Only lines containing the string "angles" belong in the answer; copy all of them from the entries.

▸ **Supplied information**:

· · · · · · ·

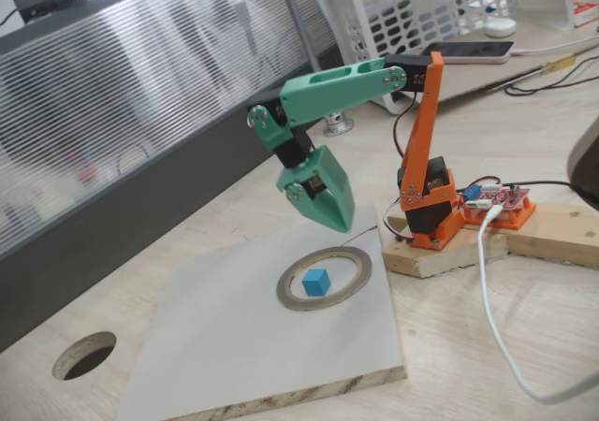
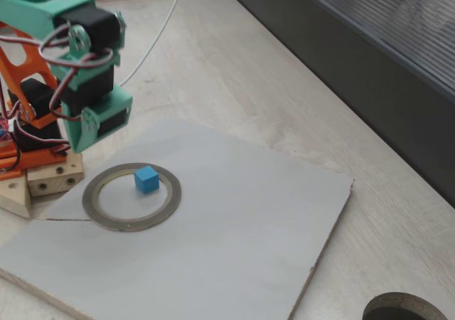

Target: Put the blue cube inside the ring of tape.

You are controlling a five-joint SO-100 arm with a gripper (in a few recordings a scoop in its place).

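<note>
- Task status: the blue cube (image 1: 316, 282) sits on the grey board (image 1: 225, 346) inside the opening of the ring of tape (image 1: 351, 283). Judged from both fixed views, the placement itself is done.
- Cube position: in a fixed view (image 2: 146, 178) the cube rests toward the far part of the opening, near the inner rim of the ring of tape (image 2: 106, 217) but apart from it. It stands flat on one face.
- Tool position: the gripper (image 1: 339, 223) hangs above the board, clear of the cube. The cube lies below it and slightly forward of its tip; the ring's rear edge is almost directly beneath the tip.
- Tool state: the green fingers appear drawn together to a single point in a fixed view, and nothing is held between them. In the other fixed view the gripper (image 2: 99, 124) is seen from its servo side, so the tip gap cannot be confirmed there.
- Contact: no part of the gripper touches the cube, the ring or the board.
- Remaining work: by judgement, only moving the arm back toward its orange base (image 1: 432, 217). The cube needs no correction as long as the ring is not disturbed.
- Risk: a low sweep of the gripper could catch the ring's rear edge and shift it.
</note>
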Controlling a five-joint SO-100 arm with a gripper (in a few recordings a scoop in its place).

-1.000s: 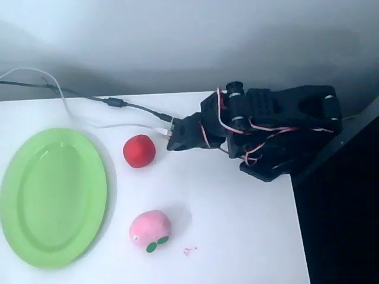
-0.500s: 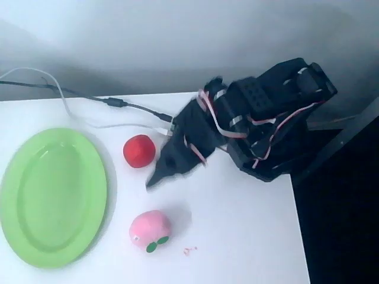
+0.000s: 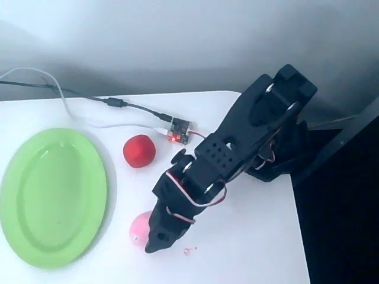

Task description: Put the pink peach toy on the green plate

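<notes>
Overhead view, present moment: the pink peach toy [image 3: 140,226] lies on the white table [image 3: 249,236], just to the right of the lower right rim of the green plate [image 3: 52,195], apart from it by a narrow strip of bare table. Only the toy's left portion is visible; its right side is covered by the black arm's gripper [image 3: 159,236], which hangs over or against it. Whether the claw touches the toy cannot be established from above, and its opening cannot be read, the fingers merging into one dark mass; nothing confirms a hold. The red ball [image 3: 139,151] sits beyond the plate's upper right rim, well apart from the peach and away from the claw. A small circuit board [image 3: 180,131] with trailing cables [image 3: 89,97] lies further out from the plate, past the ball. Judgement: the step in hand is the approach and grasp of the peach. To do it well, the claw should be centred on the round body, with a finger on each side, and close gently, since soft plush is likely to squash or roll if caught off-centre. The lift should clear the plate's raised rim before travel toward the plate's middle. A push rather than a grip risks nudging the toy against the rim.
</notes>
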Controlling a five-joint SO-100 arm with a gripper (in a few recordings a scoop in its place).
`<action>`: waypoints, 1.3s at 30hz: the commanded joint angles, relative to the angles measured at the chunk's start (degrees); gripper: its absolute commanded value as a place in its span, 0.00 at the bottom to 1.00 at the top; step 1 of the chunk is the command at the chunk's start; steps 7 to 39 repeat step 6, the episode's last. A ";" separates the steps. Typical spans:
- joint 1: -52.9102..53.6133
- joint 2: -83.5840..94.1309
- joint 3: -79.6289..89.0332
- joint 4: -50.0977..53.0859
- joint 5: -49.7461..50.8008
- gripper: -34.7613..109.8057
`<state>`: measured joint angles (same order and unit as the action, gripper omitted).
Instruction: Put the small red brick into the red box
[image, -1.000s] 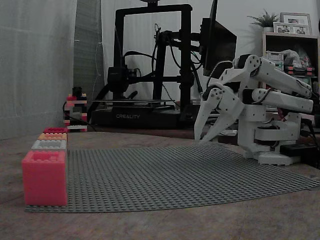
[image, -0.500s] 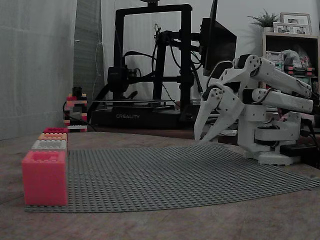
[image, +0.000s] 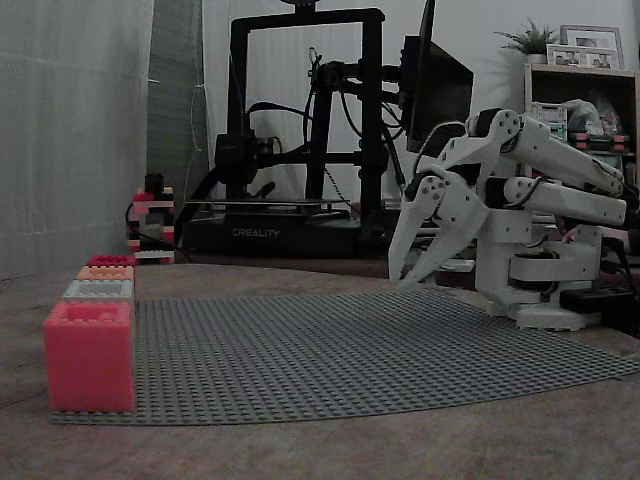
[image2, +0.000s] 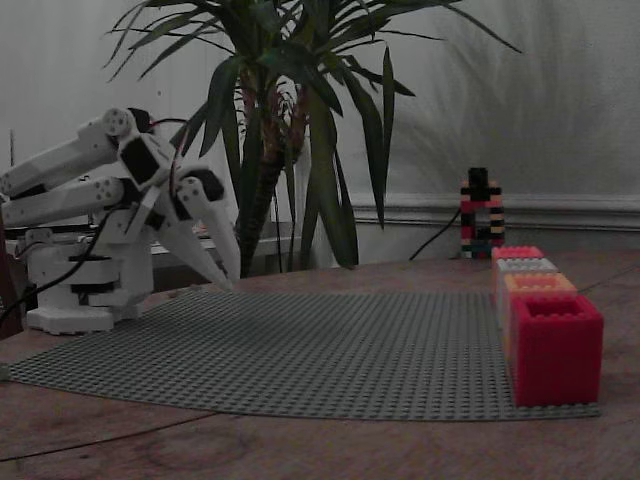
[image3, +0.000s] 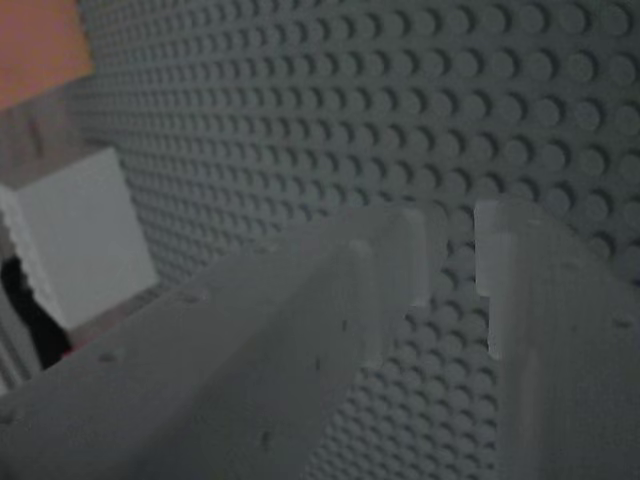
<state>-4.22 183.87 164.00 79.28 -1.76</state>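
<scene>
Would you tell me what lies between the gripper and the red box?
In both fixed views, bare studded grey baseplate lies between the gripper and the red box; nothing stands on that stretch.

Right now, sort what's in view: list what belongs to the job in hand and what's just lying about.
Job: red box; end effector; grey baseplate they work over.

Lying about: salmon-pink box; grey box; orange box; brick tower; 3D printer; potted plant.
</scene>
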 joint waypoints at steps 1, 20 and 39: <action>-1.05 0.62 -0.09 1.23 0.18 0.24; -1.05 0.62 -0.09 1.23 0.18 0.24; -1.05 0.62 -0.09 1.23 0.18 0.24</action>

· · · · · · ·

▸ **Exercise result**:
`<action>`: waypoints, 1.3s at 30hz: the commanded joint angles, relative to the angles measured at the chunk's start (degrees); gripper: its absolute commanded value as a place in its span, 0.00 at the bottom to 1.00 at the top; step 1 of the chunk is the command at the chunk's start; steps 7 to 39 repeat step 6, the episode's last. A ";" separates the steps. Typical spans:
`<state>`: measured joint angles (same order and unit as the action, gripper omitted).

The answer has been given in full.